For patients who develop the coronavirus, it can be even harder to get or keep a home care aide. One home care worker told POLITICO that if her client shows symptoms, she must get tested and then wait at home without pay until the results come back. There have also been cases where the aides do get infected and then, before they develop severe symptoms, unknowingly spread it to their clients. Advocates and experts on home care worry that could increase stigma, particularly since so many of the aides are foreign-born.

“Are they vectors? We’re all vectors,” said Hartford’s Fulmer, who urged the government to create training programs to get more home health aides on the job — filling in care gaps while employing people who’ve lost jobs at places like restaurants.
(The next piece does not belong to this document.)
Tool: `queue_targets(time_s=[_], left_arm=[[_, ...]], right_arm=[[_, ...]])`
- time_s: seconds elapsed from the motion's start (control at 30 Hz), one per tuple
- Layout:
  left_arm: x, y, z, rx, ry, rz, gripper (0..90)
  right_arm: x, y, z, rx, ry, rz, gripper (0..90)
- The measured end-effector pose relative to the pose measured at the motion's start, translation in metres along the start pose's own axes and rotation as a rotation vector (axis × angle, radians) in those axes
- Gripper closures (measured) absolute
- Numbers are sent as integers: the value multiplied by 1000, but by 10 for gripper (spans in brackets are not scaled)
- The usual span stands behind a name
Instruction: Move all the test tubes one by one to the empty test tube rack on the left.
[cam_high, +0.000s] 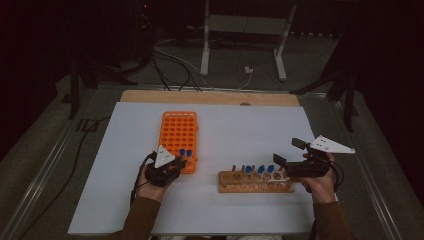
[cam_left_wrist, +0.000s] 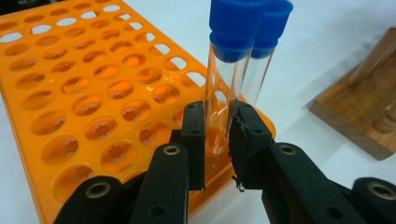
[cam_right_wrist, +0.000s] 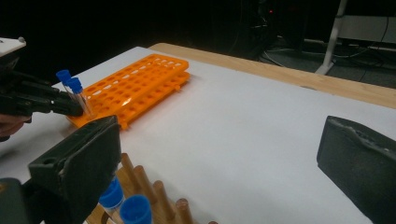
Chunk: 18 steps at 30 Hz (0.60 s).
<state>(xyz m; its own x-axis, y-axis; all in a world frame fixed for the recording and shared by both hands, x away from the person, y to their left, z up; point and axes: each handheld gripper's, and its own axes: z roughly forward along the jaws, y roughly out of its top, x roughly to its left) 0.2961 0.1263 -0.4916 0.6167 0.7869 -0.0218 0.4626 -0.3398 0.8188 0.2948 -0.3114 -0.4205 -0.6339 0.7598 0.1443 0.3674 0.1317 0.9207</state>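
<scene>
An orange tube rack (cam_high: 179, 131) (cam_left_wrist: 84, 93) (cam_right_wrist: 135, 88) lies on the white table. Two clear tubes with blue caps stand at its near right corner. My left gripper (cam_high: 176, 164) (cam_left_wrist: 217, 135) is shut on the nearer tube (cam_left_wrist: 223, 74), its pads pressing the glass low down. The second tube (cam_left_wrist: 264, 51) stands just behind it. A wooden rack (cam_high: 255, 182) (cam_left_wrist: 364, 116) holds several more blue-capped tubes (cam_high: 260, 170) (cam_right_wrist: 123, 203). My right gripper (cam_high: 286, 152) (cam_right_wrist: 219, 158) hovers over the wooden rack's right end, jaws wide open with nothing between them.
White sheet (cam_high: 240, 125) covers the table, with a bare wooden strip (cam_high: 210, 97) along the far edge. Brown pegs (cam_right_wrist: 154, 186) stick up from the wooden rack. Cables and a white stand (cam_high: 245, 30) are on the floor beyond the table.
</scene>
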Motion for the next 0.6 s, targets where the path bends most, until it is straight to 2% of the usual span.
queue_targets(time_s=[0.47, 0.6], left_arm=[[0, 0, -1, 2, -9, -32, 761], [-2, 2, -3, -28, -16, -43, 702]], right_arm=[[1, -1, 2, 4, 7, -4, 0], [0, -1, 1, 4, 7, -3, 0]])
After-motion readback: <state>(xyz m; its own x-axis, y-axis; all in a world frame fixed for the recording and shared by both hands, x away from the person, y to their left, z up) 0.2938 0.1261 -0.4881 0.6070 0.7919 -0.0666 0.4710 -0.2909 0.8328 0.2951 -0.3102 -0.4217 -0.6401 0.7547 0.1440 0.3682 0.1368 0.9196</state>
Home care patients near the end of life face extra challenges, particularly if they don’t have family around. Hospice workers, who have also struggled to get adequate PPE, can provide some care via telemedicine, and CMS has granted a degree of extra flexibility around that during the crisis.
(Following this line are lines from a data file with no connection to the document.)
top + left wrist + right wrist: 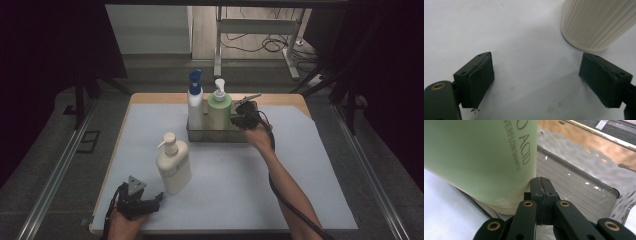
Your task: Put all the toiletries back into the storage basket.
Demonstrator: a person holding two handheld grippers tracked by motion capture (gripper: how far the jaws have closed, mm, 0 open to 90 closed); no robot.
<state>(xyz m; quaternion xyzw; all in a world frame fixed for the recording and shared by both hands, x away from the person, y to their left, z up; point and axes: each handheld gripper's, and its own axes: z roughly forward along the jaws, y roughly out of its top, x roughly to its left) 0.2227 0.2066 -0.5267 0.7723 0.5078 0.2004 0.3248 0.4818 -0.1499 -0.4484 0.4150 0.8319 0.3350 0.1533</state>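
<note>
We have two bottles standing in the shallow metal tray [196, 134] — a white spray bottle with a blue top [194, 102] and a pale green pump bottle [219, 110]. The right gripper [541, 185], jaws pressed together on nothing, sits just beside the green one. The cream ribbed pump bottle [173, 165] waits outside on the pale blue table mat [235, 185], near our wide-open left gripper [536, 77] — that one looks left to do. Dim room beyond, cables on the floor.

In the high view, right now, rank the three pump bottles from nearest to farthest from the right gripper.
1. Green bottle: in the metal tray, right beside the right gripper.
2. Blue-capped bottle: in the tray, left of the green one.
3. Cream bottle: out on the mat, toward the left gripper.
</note>
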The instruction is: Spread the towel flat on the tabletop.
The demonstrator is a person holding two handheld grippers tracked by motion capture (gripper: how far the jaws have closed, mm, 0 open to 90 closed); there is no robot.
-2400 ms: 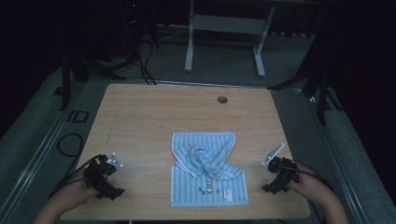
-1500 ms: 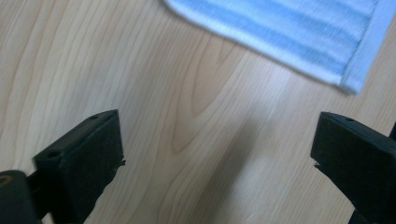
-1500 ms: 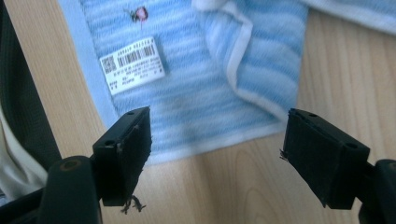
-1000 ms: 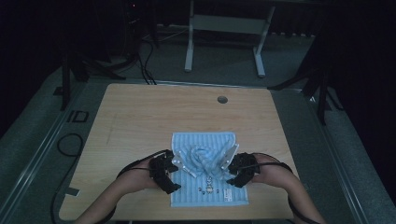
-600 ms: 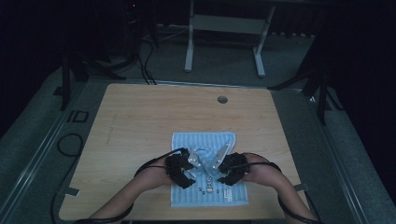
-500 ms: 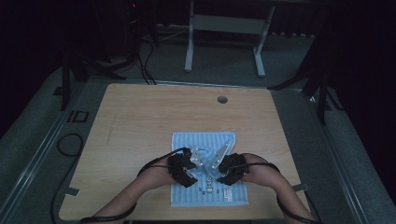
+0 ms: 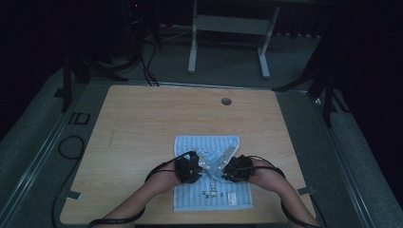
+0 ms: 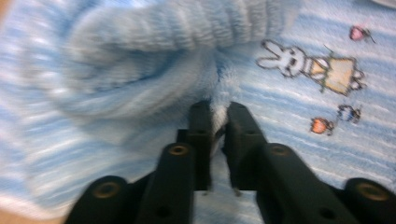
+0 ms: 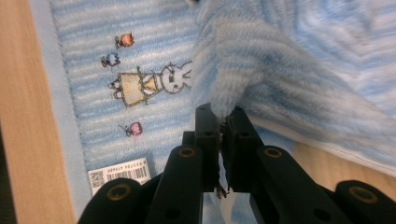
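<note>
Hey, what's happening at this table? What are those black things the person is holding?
A person sits at a wooden table with a hand-held claw in each hand. Both are working on a light blue striped towel lying flat near the front edge. The left claw has pinched a fold of the towel between its jaws, and the right claw has pinched another bunched-up corner. The two claws sit close together over the middle of the towel, which carries a small embroidered rabbit and a barcode label.
</note>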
Given the risks during the pandemic, “you have to be prudent,” said Lisa Bishop, vice president for palliative and serious illness at the National Hospice and Palliative Care Organization. That means figuring out what care can be provided remotely “and what needs to be in the home, hands-on.”
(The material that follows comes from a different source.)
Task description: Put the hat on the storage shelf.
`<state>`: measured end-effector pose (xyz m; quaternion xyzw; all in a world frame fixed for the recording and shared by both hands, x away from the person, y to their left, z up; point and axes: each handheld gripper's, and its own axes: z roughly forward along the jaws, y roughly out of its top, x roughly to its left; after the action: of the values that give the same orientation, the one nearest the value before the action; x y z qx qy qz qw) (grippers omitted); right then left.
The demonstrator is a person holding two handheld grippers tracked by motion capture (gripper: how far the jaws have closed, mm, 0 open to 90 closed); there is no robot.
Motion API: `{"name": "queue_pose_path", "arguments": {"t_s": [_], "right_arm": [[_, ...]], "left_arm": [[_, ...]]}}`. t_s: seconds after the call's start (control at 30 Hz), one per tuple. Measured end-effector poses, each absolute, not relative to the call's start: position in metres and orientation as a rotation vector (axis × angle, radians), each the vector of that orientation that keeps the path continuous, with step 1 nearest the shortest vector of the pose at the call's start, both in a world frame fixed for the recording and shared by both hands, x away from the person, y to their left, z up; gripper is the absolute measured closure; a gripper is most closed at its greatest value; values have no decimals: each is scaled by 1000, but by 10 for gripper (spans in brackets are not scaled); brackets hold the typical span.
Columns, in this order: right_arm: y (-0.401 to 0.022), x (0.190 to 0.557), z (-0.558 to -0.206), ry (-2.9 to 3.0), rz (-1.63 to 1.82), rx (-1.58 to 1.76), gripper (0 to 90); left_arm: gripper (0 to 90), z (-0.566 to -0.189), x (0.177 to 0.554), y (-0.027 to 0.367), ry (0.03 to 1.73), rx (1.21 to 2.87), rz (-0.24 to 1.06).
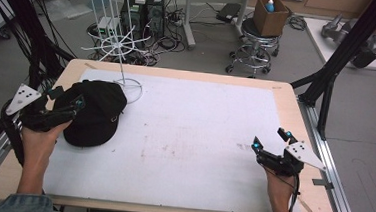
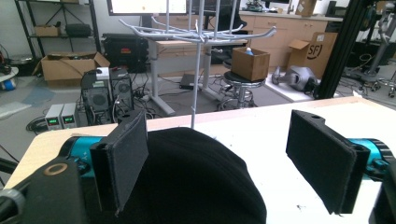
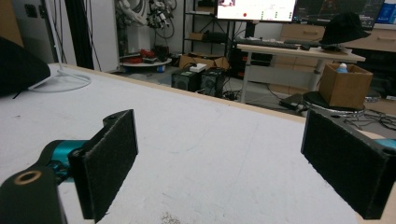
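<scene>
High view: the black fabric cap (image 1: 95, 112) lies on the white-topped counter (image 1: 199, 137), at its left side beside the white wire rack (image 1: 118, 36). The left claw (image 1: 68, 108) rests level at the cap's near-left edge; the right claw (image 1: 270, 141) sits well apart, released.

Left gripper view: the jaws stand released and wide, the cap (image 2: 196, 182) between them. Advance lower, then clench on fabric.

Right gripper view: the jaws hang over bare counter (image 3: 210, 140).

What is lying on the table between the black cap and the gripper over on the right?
Nothing: in the high view, only bare white mat stretches between the black cap and the right gripper, whose fingers are open.
</scene>
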<state>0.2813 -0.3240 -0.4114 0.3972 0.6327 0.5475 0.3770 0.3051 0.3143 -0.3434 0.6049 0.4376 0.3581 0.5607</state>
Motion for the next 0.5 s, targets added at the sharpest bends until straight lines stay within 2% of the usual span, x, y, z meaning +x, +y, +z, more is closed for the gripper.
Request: {"name": "queue_pose_path", "arguments": {"t_s": [0.5], "right_arm": [[-327, 280, -412, 1622, 1424, 1021, 102]], "left_arm": [[213, -344, 310, 319, 1027, 1417, 857]]}}
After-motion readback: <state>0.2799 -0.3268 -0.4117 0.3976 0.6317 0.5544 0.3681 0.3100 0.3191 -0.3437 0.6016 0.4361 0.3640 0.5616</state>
But hospice isn’t designed to provide full time care, so for home care patients who are alone, without nearby family or full-time caregivers, the only option might be going to the hospital to die, unless they can get one of the relatively few inpatient hospice beds. LeadingAge and other groups are pushing to expand hospice respite care, which would give patients more round-the-clock assistance either in a hospice house or in their own home, in Congress’s next stimulus bill.

In the meantime, home care workers and their patients struggle to balance risk and need.

Adarra Benjamin, a home care worker in Chicago, said one of her four clients canceled for the entire month of March. Already dependent on an oxygen tank because of advanced chronic obstructive pulmonary disease, the woman feared she would not survive if Benjamin accidentally brought the coronavirus into her home. But, unable to take care of herself, or even lift groceries that had been delivered, she soon asked Benjamin to return.

“Because of the relationship we’ve created, she trusted me enough to allow me back into her home to help her,” Benjamin said. “And thank God, because how am I supposed to survive and provide for my family if my client is too afraid?“

Irene Hunt, a home health aide in Springfield, Ore., who serves 10 or more patients each week, has also had multiple clients refuse services. But she filled her schedule with new clients from coworkers who don’t feel safe going home to home. Because Hunt’s job requires close physical contact, she sent her 7-year-old daughter to live at a grandparent’s home more than a month ago, visiting in the backyard on weekends a safe 6 feet apart.

“I have to practice social distancing with my own family, because I can’t with my clients,” she said, her voice breaking. “And I don’t have the luxury of being able to stay home, financially.”

Many frightened families are pulling their loved ones out of long-term care facilities, where the death toll has surpassed 10,000, and trying to care for them at home. But they may wait for weeks to get an aide to help out, if they can get one at all.

“Residents are saying, ‘I don’t feel safe here. I want to go home,’” said Bob Stephen, the vice president of Caregiving and Health Programs at AARP, which released videos for families on how to provide complex care at home. “Agencies are having to decide who they’re going to work with, who they’re going to care for — and are prioritizing those who have the most need and who don’t have family members able to step in.”